Aminopropyl-functionalized mesoporous silica SBA-15 as drug carrier for cefazolin: adsorption profiles, release studies, and mineralization potential

In this study, the effect of 3-aminopropyl surface functionalization of ordered mesoporous silica SBA-15 on cefazolin adsorption and release profiles was investigated. The mineralization potential of functionalized SBA-15 in simulated body fluid was also investigated. The 3-aminopropyl-functionalized SBA-15 (SBA-NH₂) were obtained by post-synthesis treatment of the parent SBA-15. The loading of cefazolin on SBA-NH₂ was performed by using adsorption process from water solutions. The adsorption efficiency was characterized by applying the Langmuir, Freundlich, and Dubinin–Radushkevich isotherm models.
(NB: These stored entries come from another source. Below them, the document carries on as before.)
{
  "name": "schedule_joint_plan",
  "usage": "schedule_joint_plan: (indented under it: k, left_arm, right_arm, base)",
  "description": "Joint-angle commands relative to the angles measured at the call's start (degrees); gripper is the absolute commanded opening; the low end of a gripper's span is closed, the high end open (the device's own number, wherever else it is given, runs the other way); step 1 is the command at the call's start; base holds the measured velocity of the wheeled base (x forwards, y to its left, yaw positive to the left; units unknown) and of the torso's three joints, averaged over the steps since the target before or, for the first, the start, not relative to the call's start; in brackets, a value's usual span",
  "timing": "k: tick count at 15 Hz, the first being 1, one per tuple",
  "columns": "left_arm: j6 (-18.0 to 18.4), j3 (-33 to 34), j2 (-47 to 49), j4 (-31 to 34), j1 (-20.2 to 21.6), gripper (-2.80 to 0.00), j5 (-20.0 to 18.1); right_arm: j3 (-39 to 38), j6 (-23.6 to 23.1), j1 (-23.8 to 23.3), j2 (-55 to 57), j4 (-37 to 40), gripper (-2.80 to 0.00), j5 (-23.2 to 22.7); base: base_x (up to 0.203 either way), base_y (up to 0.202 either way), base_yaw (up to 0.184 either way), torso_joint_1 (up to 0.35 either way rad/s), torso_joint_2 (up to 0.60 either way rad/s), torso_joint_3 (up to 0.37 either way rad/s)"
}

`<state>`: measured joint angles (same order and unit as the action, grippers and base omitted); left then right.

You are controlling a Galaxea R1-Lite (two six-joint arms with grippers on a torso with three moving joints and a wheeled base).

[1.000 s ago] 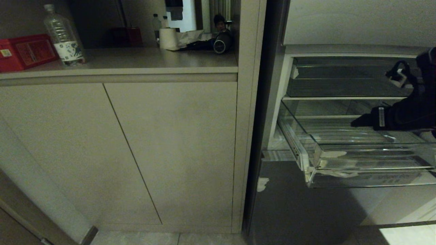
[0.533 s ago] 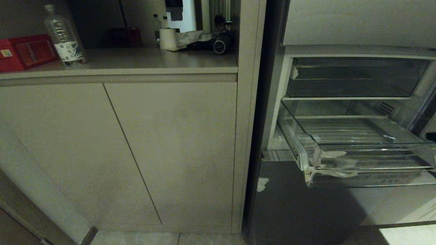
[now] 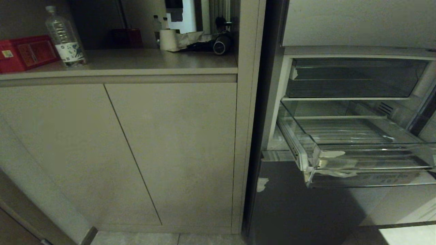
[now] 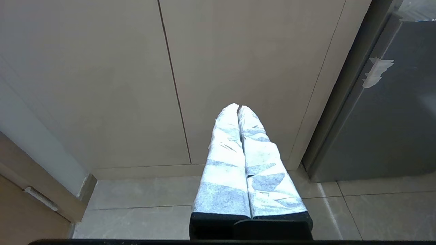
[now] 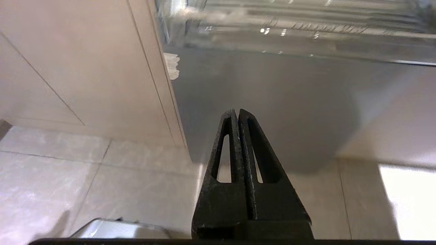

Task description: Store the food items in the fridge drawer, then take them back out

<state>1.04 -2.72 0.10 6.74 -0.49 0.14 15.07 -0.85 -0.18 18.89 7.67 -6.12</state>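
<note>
The fridge drawer stood pulled out at the right of the head frame, nothing visible on its ribbed floor. The right gripper hung below the drawer's front lip, fingers pressed together and holding nothing. The left gripper, fingers likewise together and empty, faced the cabinet doors.

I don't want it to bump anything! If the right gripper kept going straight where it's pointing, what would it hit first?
Probably the grey fridge door panel below the fridge drawer. The shut right gripper points at that panel with nothing between them, though how far off it is can't be judged.
</note>
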Motion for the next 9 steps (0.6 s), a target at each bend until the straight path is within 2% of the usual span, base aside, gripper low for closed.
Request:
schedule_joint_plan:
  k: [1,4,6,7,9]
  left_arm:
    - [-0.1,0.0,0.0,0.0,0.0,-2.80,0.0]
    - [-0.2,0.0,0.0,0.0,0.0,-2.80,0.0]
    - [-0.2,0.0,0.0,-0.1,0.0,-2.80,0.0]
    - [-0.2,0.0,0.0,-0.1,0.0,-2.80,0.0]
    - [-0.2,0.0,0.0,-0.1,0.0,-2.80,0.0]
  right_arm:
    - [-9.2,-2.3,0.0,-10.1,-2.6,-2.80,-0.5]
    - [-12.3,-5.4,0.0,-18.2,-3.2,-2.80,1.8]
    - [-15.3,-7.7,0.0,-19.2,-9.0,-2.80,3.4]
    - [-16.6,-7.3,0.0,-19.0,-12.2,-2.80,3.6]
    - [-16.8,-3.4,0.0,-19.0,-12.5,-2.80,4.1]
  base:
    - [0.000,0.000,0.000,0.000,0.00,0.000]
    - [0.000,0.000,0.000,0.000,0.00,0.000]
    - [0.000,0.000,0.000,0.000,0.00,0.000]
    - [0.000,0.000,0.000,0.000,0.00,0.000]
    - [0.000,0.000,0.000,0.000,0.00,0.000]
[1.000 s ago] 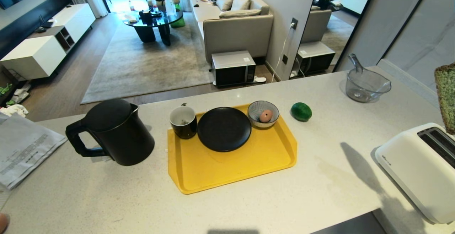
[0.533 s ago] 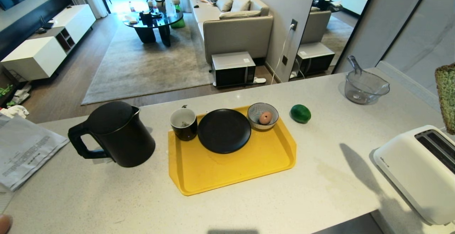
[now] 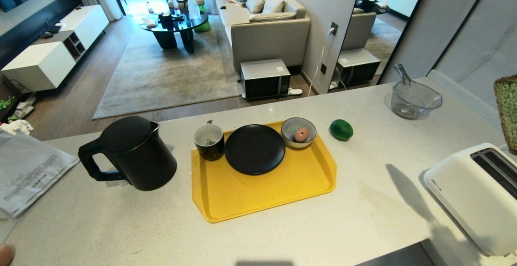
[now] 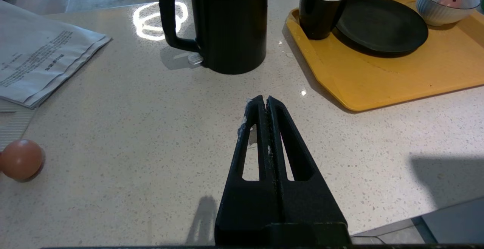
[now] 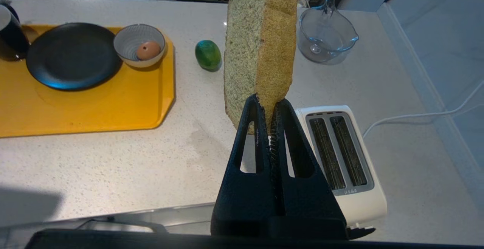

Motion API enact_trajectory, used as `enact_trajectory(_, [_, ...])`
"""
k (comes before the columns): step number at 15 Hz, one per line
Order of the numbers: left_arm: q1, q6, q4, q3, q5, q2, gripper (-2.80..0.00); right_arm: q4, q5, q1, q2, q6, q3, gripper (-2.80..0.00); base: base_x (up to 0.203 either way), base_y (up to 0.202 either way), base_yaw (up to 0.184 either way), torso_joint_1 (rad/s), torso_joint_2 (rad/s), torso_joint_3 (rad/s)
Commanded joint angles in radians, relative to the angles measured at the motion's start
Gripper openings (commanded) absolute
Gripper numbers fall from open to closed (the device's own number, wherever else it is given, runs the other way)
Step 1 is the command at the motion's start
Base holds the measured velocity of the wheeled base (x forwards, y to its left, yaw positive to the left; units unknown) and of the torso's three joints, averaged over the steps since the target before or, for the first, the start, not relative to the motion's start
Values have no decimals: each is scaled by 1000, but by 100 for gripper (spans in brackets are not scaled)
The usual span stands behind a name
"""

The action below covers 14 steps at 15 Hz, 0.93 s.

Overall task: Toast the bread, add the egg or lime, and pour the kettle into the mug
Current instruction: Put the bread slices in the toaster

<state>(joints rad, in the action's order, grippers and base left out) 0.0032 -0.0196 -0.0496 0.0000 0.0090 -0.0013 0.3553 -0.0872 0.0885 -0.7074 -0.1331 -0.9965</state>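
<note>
Bread [image 5: 261, 41], a thick pale green slice with brown crust, stays clamped upright in my right hand [image 5: 267, 107], above the white two-slot toaster [image 5: 340, 158] on the speckled worktop [image 3: 363, 201]; only my view shifted, so lowering remains.

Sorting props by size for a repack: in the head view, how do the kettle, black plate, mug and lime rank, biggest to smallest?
1. kettle
2. black plate
3. mug
4. lime

All four stand at a similar depth on the counter, so nearness hardly skews the order.
</note>
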Motion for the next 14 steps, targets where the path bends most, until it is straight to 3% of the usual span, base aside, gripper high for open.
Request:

The adsorption kinetics were investigated using pseudo-first and pseudo-second order models as well as intraparticle diffusion model. It was found that the equilibrium data were best fitted by the Langmuir isotherm. Cefazolin adsorption followed the pseudo-second order kinetics. The cefazolin-loaded SBA-NH₂ showed prolonged release profile for a period of 7 days. Cefazolin release was characterized by zero-order kinetics with reduced burst release. After 60 days of the mineralization studies the hydroxyapatite was formed on the cefazolin-loaded SBA-NH₂ surface. This preliminary study supports the potential use of SBA-NH₂ as a bifunctional drug carrier with prolonged cefazolin release and mineralization properties.